Henry A. Wallace
Name at birth: Henry Agard WallaceHenry A. Wallace of Iowa was the vice president of the United States under President Franklin D. Roosevelt, from 1941 until 1945. Wallace was Roosevelt's second vice president, after John Nance Garner (1933-41) and before Harry S. Truman (1945). Henry A. Wallace came from an Iowa farming family -- both his father and grandfather edited and published an influential journal, and his father had served as the Secretary of Agriculture under President Herbert Hoover, a Republican. Known for his scientific knowledge of crops, Wallace was picked by Roosevelt to be Secretary of Agriculture in 1933. For the election of 1940, Roosevelt picked Wallace as his running mate.
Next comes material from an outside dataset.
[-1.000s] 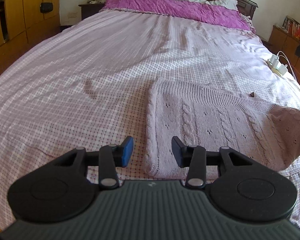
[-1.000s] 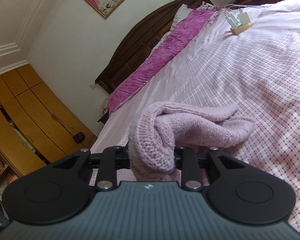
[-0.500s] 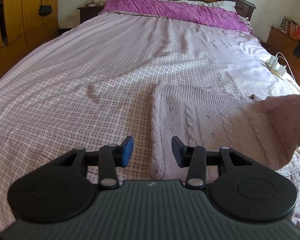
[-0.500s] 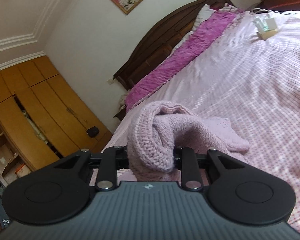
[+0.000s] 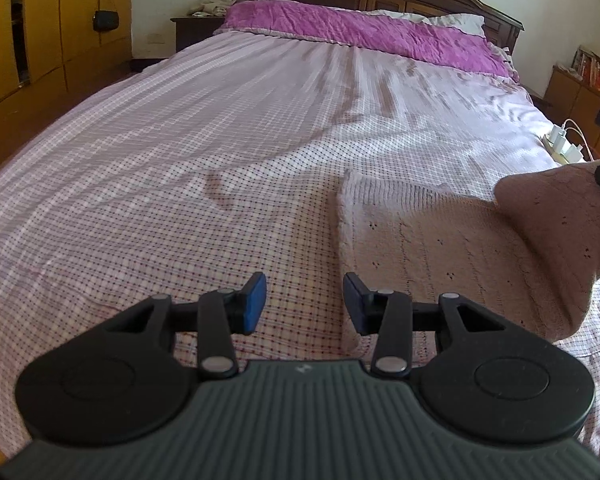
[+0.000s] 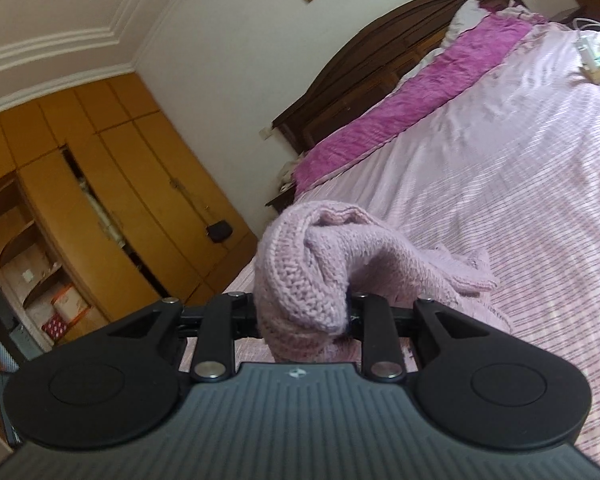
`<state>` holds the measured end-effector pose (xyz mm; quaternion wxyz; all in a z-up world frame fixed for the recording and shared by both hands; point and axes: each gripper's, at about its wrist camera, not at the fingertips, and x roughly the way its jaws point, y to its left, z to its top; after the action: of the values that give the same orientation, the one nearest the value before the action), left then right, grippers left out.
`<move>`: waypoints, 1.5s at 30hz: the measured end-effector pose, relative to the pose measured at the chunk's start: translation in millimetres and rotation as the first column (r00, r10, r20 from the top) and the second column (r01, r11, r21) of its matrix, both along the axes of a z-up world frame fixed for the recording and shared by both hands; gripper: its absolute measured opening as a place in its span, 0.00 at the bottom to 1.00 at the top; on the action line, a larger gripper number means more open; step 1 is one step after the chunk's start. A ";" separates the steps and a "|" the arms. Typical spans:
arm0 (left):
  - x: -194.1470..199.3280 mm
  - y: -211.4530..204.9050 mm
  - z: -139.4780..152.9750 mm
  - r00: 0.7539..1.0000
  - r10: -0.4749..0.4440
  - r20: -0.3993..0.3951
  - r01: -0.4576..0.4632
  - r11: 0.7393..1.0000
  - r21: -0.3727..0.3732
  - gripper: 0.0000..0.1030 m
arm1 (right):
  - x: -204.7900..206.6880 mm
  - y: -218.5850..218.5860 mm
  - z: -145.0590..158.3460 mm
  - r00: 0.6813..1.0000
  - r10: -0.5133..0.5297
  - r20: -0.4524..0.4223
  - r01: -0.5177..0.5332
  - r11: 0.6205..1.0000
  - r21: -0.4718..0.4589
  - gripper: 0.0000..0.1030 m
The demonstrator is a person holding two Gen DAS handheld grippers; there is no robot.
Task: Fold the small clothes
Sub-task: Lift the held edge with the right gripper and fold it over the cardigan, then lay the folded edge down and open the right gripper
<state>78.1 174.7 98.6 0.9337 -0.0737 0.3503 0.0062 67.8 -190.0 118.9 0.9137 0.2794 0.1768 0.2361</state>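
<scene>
A: Garment?
B: Pale pink cable-knit sweater (image 5: 432, 248), flat on the checked bedsheet (image 5: 180, 200), lower right of the left wrist view; its right part lifted into a fold.
A: Grippers?
B: Left gripper (image 5: 305, 303) part open, nothing btwn the blue pads (image 5: 256, 300), over bare sheet just left of the knit's edge. Right gripper (image 6: 304, 316) clamped on a bunched wad of sweater at bottom centre of its view, rest trailing right onto the bed.
</scene>
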 end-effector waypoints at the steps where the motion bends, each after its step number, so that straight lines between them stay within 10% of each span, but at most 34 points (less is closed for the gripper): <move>1: -0.3 1.4 -0.3 1.000 0.004 -0.002 -0.004 1.000 -0.001 0.43 | 0.1 7.2 -0.1 1.000 0.013 0.001 -0.013 1.000 -0.015 0.28; 23: -3.5 23.1 -2.1 1.000 0.026 0.010 -0.026 0.999 -0.023 0.43 | 13.6 132.7 -62.7 0.970 0.186 -0.159 -0.227 0.927 -0.300 0.29; 34: -3.8 18.6 -2.7 1.000 0.015 0.012 -0.014 1.000 -0.027 0.43 | 0.2 132.5 -54.9 0.967 0.205 -0.154 -0.241 0.932 -0.271 0.66; 45: -4.5 11.5 5.0 0.999 -0.002 0.034 0.003 1.000 -0.028 0.43 | -39.0 84.4 -31.7 0.975 0.176 -0.136 -0.201 0.959 -0.199 0.69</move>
<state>73.5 186.2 103.6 0.9384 -0.0865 0.3346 -0.0013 28.8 -105.6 87.1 0.8996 0.1761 0.2801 0.2851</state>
An oddball and an idealist, Wallace didn't quite mesh with the Washington political scene, and his pro-Soviet stance separated him from Roosevelt. In the election of 1944, the Democrats chose Truman over Wallace as the vice presidential candidate. Wallace is considered by some to have been a visionary for his progressive politics, and by others to have been a lunatic and unwitting dupe of the Soviet Union. He is best remembered for being an unusually active vice president and because he came so close to being the president. Had Roosevelt stuck with him, Wallace would have been in Harry Truman's place when Roosevelt died in 1945.
It was Henry A. Wallace who talked Franklin D. Roosevelt into putting the “Eye of Providence” on the reverse of the Great Seal (the eye and pyramid on a one-dollar bill).